DATA SECTION ::
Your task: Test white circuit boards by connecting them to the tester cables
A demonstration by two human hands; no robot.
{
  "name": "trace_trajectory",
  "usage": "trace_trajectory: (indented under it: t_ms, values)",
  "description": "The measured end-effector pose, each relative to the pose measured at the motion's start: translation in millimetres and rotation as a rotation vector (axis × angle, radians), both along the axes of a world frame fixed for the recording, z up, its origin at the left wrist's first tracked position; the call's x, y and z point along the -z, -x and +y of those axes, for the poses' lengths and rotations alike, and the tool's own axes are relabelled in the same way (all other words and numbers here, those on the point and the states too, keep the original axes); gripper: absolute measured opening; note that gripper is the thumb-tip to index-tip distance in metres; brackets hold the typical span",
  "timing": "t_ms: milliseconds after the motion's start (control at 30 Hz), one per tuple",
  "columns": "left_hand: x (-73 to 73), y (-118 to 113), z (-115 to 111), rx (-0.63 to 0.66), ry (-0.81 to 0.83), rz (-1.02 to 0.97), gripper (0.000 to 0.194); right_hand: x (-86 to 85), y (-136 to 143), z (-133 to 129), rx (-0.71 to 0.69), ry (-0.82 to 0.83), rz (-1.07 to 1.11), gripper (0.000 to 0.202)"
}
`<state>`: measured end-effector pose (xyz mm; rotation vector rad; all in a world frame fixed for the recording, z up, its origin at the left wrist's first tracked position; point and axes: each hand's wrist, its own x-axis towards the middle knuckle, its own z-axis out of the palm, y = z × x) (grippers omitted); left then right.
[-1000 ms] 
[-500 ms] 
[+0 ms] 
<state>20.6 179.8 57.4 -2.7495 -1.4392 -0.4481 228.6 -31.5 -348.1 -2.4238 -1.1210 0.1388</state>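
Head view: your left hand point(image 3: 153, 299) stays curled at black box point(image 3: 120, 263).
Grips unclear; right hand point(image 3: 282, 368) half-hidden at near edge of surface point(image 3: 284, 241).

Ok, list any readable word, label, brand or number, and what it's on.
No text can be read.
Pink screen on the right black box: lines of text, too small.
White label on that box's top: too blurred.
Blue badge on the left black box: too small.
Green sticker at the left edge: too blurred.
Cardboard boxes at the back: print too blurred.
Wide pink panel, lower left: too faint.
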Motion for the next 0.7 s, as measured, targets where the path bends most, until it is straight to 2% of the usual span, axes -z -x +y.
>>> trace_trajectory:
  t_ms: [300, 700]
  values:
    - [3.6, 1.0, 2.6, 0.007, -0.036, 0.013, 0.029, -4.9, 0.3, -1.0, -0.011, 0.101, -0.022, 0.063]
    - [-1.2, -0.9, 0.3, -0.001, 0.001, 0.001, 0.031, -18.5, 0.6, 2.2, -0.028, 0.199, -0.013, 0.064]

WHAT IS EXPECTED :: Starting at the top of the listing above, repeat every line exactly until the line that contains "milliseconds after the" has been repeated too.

RESPONSE TO THE EXERCISE ::
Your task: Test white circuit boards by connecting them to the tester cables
A demonstration by two human hands; no robot.
{
  "name": "trace_trajectory",
  "usage": "trace_trajectory: (indented under it: t_ms, values)",
  "description": "The measured end-effector pose, each relative to the pose measured at the motion's start: translation in millimetres and rotation as a rotation vector (axis × angle, radians), both along the axes of a world frame fixed for the recording, z up, its origin at the left wrist's first tracked position; the call's x, y and z point along the -z, -x and +y of those axes, for the poses' lengths and rotations alike, and the tool's own axes are relabelled in the same way (all other words and numbers here, those on the point and the states too, keep the original axes); gripper: absolute measured opening; note that gripper is the thumb-tip to index-tip distance in metres; brackets hold the typical span",
  "timing": "t_ms: milliseconds after the motion's start (control at 30 Hz), one per tuple",

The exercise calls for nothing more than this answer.